→ WHAT YOU SHOULD DO
Nothing other than the lines from the one containing "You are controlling" through the last line of the data below should be output, each reproduced exactly.

→ MATERIAL PROVIDED
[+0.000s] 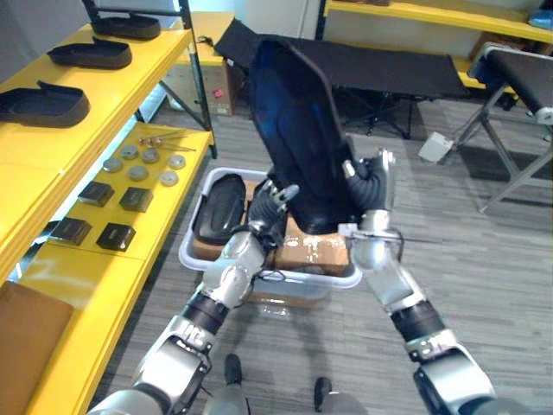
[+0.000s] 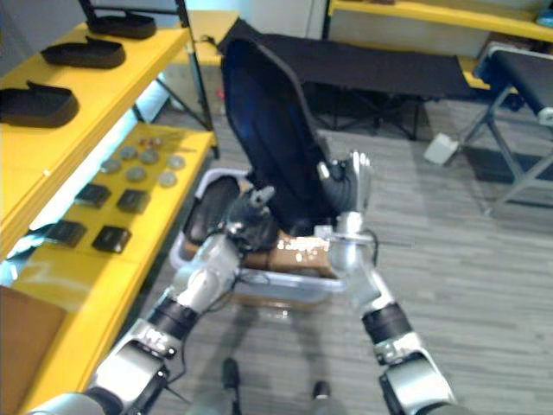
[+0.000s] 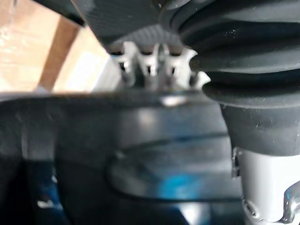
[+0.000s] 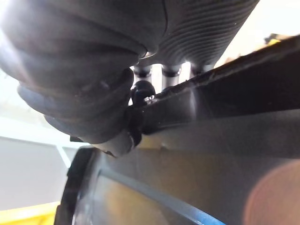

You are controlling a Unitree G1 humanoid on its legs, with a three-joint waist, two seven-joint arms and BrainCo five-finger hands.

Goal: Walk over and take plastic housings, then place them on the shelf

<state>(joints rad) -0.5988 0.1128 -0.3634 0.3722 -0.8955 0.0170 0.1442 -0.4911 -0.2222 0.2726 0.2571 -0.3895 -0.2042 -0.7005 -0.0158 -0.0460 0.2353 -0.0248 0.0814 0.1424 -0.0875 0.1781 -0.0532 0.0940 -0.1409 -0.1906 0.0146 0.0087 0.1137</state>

→ COMPLETED TASK
You are controlling a Unitree G1 humanoid on its legs, with a three-joint waist, two seven-joint arms and BrainCo five-finger hands.

Goal: Walk over and take plastic housings, then place them on the shelf

<state>(joints rad) -0.5988 0.1128 -0.3634 0.3722 -0.8955 0.0170 0.1442 -0.4911 -0.2222 0.2726 0.2571 -0.3895 -0.2042 -0.7005 -0.0158 -0.0460 0.2353 -0.0248 0.0814 0.1424 -0.0875 0.1781 -0.0532 0.0940 -0.1409 -0.1906 0.0146 0.0087 0.1137</state>

The complete output has now been given.